Augmented reality can preserve our commons
Posted September 5, 2009on:
We move faster and faster in our cyber age, all knowing, ever-connected, always-on. Augmented reality beckons: the devices in our pockets become more powerful and our ability to connect digitally everywhere excites and exhilarates whilst pushing the odd few over the edge into internet rehab. Yet something else is happening scarily fast, something only the most obstinate dare deny. We are consuming the world’s resources at an unsustainable rate, the carbon we are producing as a result is doing extreme damage to our planet, and in the coming years we will all have to deal with the consequences.
Mark van Vugt writes hopefully in relation to climate change, that a destructive global free-for-all is not inevitable, that actually human beings may co-exist with one another and the earth. He uses the ‘tragedy of the commons’ as a frame for his position and his argument indicates we can rely neither on Corporate Social Responsibility or global law alone, rather behaving desirably (in terms of overall impact) depends on four elements existing and interacting with one another:
Putting all this together, I have identified four key conditions for the successful management of shared environmental resources: information, identity, institutions and incentives.
These conditions for harmonious administration of the environmental commons can be closely compared to Lawrence Lessig’s extensive work on what governs behaviour online:
Given these similarities, to explore this further we can match van Vugt’s four conditions to Lessig’s Code 2.0 paradigm:
information == architecture (This is probably the loosest match in terms of what each author means. Lessig is referring to what we physically have to work with, to the code, in the digital sense).
identity == norms
institutions == law
incentives == market
Perhaps this is an unsurprising correlation; after all intellectual property and environmental assets are elements that may be manipulated, conserved, enhanced, improved or exploited by human beings. While Lessig interrogates the composition of our digital future parallels can be easily drawn with the battle for our ecosystem – the need to achieve a balance of power conducive to a harmonious outcome.
Sitting between the (real-world) environmental paradigm and our expanding digital reality – at the intersection of online and offline – lies augmented reality. In a recent Telegraph article our uber-connected future loomed larger and nearer:
Reality, only better: Augmented apps overlay rich data from the web onto a view of the real world
Picture this: you’re sightseeing in London and stop at the Houses of Parliament. You want to know more about its history, where you can get a cup of tea and you need to find out how the Tube is running before you continue your tour.
The Telegraph piece and its related ‘Top 5 augmented reality applications‘ focus on entertainment and lifestyle benefits: describing how we could use stored contacts, online data and mobile devices to enhance our social lives. But could this technology also assist us in developing more sustainable living patterns?
How about a future where we can make on the spot decisions about what we do, knowing what impact this will have on the environment, while keeping constant track of measures such as our personal carbon footprint?

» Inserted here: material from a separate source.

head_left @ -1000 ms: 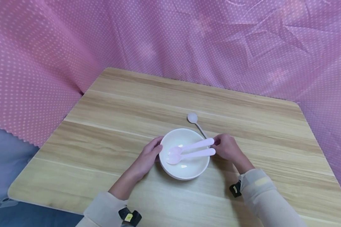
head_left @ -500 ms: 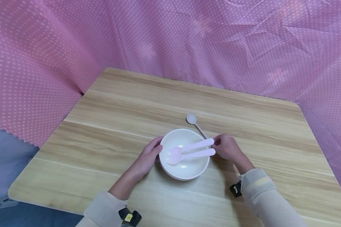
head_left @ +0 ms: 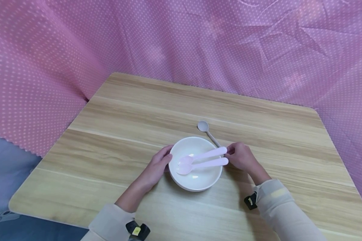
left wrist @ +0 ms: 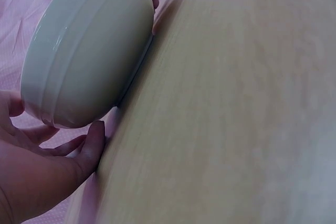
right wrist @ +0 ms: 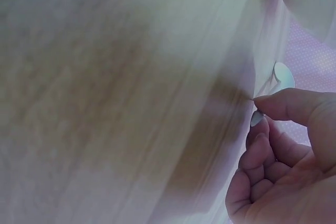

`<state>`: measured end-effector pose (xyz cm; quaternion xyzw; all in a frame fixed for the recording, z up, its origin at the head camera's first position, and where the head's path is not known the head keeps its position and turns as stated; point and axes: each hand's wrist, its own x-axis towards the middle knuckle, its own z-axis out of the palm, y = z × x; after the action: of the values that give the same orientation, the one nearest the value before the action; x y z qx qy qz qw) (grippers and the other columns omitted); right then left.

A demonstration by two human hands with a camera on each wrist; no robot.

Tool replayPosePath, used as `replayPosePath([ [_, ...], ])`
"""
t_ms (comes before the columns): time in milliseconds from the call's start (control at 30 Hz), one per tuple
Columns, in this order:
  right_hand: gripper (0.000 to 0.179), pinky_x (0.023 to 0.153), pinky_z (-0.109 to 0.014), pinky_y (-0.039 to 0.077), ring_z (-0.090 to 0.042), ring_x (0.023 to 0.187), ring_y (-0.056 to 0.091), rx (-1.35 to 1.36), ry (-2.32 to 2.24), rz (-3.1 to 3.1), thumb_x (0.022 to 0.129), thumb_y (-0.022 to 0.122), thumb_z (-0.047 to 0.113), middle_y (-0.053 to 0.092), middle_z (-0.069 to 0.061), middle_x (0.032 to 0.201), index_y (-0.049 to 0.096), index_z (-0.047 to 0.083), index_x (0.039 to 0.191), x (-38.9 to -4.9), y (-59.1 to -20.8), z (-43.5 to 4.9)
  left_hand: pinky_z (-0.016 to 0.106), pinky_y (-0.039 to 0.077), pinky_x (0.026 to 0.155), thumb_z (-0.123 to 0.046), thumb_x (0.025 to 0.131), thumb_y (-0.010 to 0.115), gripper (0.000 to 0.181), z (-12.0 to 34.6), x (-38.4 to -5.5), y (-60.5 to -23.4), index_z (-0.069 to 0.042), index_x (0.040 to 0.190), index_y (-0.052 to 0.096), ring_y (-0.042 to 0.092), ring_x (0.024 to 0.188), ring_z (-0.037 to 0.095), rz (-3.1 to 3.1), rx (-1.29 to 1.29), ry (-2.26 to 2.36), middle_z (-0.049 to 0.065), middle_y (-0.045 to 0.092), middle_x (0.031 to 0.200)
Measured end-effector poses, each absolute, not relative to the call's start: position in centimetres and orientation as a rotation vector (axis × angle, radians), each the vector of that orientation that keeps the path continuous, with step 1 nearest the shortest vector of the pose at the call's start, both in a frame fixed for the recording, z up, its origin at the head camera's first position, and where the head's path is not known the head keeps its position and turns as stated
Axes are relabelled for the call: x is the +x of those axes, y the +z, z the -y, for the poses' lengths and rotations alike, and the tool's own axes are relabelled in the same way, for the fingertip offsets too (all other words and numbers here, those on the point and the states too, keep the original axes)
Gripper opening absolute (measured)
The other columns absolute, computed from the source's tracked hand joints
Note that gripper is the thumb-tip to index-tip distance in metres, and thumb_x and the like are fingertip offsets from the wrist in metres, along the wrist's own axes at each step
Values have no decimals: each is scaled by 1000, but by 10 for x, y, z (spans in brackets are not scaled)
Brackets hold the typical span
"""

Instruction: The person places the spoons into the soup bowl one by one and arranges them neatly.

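A white bowl (head_left: pixel 196 182) stands on the wooden table in front of me. My left hand (head_left: pixel 157 165) grips its left side, thumb at the rim and fingers round the lower wall, as the left wrist view shows. Two pale pink pieces of cutlery with fork-like heads lie in the bowl, the upper one (head_left: pixel 211 153) and the lower one (head_left: pixel 211 163), handles over the right rim. Beyond the bowl, a grey spoon (head_left: pixel 203 126) lies at a slant, its round head pointing away. My right hand (head_left: pixel 241 156) pinches the spoon's handle end between thumb and forefinger, beside the bowl's right rim.
The wooden table (head_left: pixel 132 110) has a rounded far left corner. Pink dotted cloth (head_left: pixel 181 40) hangs along its back and sides. Blue fabric (head_left: pixel 12 177) shows below the table's left edge.
The grey spoon's head has shifted slightly left and toward me. Both hands, the bowl and the pink cutlery look almost the same.
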<state>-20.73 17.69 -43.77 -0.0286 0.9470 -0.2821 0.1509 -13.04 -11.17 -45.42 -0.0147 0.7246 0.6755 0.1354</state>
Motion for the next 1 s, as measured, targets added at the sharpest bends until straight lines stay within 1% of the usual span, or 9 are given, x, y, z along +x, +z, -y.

Mobile applications exist which are trying to help us be greener, but what augmented reality allows is for us to see before our eyes what difference each purchase we make will have. Furthermore, tying into the ‘identity’ or ‘norms’ side of things – we could keep track of ourselves and our social circle – or our local neighbourhood – in real time: using peer pressure in a positive way. Visualisations of the world around could be overlaid with the environmentally relevant activities of others – so your neighbour can get social kudos for growing vegetables for the street, while taking that fourth short-haul city break this year actually becomes a bit embarassing. And as with every virtual community – groups aiming to work together to live greener could be as geographically dispersed as we want: within schools, villages, countries, continents: the planet’s the limit.